[Task to complete] Please copy out the entries until you have copied the line that contains "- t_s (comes", beginning with the first line.

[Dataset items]
%%

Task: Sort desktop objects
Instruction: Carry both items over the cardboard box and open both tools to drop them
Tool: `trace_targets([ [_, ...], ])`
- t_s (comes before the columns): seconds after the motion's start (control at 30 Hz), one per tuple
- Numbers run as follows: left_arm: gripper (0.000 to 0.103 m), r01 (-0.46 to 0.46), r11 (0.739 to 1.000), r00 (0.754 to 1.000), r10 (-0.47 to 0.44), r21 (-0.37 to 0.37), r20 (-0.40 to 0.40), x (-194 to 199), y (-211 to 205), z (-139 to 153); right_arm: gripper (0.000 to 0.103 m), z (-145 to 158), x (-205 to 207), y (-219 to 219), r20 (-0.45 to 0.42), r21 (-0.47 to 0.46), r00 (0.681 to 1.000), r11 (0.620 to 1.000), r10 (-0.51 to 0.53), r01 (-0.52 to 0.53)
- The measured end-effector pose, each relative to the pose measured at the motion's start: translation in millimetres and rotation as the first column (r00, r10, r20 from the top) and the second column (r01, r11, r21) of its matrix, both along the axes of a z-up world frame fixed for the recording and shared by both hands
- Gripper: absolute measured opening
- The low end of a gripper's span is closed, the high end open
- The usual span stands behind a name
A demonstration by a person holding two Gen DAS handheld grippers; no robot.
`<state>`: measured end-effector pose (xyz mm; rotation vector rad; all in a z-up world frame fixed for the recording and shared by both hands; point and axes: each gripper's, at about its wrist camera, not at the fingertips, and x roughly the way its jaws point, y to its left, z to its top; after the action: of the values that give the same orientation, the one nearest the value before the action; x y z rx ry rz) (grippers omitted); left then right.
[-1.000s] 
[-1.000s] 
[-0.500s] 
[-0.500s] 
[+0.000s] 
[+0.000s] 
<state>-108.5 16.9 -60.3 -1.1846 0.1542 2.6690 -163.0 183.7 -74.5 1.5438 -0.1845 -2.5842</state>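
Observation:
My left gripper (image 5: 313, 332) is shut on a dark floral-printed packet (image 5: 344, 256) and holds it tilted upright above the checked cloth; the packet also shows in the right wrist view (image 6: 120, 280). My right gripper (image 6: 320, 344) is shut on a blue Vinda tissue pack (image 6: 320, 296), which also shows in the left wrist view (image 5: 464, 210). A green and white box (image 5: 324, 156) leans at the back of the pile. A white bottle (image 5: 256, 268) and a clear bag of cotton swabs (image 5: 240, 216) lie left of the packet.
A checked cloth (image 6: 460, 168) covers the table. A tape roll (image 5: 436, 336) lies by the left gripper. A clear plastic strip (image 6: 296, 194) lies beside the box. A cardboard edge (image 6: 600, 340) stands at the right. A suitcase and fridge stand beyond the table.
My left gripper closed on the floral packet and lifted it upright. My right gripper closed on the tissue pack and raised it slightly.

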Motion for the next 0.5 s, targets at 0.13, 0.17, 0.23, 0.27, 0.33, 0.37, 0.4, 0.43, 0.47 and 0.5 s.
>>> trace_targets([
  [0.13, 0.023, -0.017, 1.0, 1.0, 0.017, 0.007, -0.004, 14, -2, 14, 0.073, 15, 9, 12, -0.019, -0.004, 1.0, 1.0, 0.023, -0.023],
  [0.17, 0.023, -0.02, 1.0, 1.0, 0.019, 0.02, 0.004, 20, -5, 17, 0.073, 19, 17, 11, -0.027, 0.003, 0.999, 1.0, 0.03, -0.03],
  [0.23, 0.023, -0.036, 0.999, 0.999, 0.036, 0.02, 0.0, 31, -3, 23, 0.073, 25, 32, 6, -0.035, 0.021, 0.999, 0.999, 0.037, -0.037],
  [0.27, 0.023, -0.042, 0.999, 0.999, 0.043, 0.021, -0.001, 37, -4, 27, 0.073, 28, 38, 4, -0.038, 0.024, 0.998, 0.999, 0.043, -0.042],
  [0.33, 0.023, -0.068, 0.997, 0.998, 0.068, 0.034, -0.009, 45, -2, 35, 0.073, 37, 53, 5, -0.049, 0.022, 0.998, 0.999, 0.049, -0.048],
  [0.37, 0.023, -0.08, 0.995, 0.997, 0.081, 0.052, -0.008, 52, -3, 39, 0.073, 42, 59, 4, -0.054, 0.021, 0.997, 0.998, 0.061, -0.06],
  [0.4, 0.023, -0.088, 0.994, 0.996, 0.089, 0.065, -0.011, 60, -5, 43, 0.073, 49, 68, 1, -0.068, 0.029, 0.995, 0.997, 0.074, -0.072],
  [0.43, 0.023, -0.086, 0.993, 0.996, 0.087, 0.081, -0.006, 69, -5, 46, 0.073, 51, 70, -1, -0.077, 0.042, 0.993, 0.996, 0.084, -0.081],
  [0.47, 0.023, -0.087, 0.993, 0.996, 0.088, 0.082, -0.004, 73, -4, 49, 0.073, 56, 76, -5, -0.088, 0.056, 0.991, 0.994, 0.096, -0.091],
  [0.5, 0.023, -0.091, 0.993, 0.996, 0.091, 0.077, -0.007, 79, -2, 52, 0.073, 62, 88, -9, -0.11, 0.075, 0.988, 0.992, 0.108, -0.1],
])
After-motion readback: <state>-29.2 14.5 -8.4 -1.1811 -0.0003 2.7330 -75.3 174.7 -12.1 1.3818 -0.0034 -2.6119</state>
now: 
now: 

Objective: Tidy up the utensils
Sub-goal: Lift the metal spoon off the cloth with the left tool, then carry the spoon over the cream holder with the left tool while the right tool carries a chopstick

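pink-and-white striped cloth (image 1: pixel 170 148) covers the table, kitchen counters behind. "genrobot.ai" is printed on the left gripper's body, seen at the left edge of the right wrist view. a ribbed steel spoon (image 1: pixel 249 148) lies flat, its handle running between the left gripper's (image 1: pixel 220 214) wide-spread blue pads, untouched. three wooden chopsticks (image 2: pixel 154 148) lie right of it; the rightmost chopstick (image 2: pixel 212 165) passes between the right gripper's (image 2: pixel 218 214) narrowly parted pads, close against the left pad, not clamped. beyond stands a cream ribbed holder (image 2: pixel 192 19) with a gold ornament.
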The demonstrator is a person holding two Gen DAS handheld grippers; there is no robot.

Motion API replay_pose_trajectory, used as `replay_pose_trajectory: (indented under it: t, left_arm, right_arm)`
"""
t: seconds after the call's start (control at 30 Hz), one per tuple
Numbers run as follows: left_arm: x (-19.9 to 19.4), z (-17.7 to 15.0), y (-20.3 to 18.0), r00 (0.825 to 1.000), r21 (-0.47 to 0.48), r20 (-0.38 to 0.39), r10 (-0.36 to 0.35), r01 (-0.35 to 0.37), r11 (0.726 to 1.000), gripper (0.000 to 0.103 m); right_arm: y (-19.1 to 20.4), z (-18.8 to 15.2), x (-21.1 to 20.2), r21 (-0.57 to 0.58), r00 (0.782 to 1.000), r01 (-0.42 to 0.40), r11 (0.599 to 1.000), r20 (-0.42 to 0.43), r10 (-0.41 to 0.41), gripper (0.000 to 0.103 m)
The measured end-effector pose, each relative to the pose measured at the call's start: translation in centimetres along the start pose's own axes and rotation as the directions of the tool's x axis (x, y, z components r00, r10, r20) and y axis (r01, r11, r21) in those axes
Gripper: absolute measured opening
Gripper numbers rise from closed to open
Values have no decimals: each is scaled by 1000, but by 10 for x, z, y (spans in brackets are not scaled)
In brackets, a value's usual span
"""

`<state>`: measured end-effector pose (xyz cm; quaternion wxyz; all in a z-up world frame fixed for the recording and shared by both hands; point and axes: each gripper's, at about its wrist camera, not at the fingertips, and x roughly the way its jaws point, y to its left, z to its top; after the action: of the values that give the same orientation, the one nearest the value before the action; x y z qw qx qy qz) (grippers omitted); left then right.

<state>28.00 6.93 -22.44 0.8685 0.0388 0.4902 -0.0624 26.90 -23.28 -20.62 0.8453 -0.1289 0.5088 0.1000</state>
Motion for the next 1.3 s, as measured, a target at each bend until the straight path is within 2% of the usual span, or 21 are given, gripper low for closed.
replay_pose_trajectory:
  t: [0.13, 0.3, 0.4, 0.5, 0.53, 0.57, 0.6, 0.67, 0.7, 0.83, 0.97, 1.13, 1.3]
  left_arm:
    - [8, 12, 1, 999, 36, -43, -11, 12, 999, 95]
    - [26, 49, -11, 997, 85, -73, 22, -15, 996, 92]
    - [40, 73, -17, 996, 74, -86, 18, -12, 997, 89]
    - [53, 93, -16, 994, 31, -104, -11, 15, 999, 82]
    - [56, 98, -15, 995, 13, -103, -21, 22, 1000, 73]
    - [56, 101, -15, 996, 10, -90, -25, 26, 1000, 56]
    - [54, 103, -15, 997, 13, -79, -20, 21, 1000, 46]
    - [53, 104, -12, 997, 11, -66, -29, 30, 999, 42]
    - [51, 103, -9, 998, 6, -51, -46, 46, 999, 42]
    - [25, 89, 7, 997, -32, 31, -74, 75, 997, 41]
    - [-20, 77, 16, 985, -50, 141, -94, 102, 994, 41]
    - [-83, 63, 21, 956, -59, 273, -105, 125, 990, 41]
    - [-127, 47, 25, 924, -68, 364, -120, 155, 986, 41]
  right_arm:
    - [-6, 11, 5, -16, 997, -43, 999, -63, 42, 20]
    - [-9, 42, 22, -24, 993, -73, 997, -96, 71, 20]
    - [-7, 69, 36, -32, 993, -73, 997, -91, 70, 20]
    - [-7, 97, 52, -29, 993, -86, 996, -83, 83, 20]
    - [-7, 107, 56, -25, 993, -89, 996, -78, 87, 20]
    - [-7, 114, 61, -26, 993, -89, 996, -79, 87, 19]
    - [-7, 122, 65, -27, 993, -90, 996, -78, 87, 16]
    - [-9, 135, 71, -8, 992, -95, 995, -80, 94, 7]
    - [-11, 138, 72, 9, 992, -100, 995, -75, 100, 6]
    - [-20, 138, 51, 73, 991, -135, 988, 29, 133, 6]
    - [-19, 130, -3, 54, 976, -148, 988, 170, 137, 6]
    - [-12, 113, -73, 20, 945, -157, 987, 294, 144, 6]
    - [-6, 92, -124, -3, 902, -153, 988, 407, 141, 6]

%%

[Your response]
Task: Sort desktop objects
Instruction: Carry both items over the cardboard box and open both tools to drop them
Tool: `trace_targets([ [_, ...], ])`
- t_s (comes before the columns): seconds after the motion's start (control at 30 Hz), one per tuple

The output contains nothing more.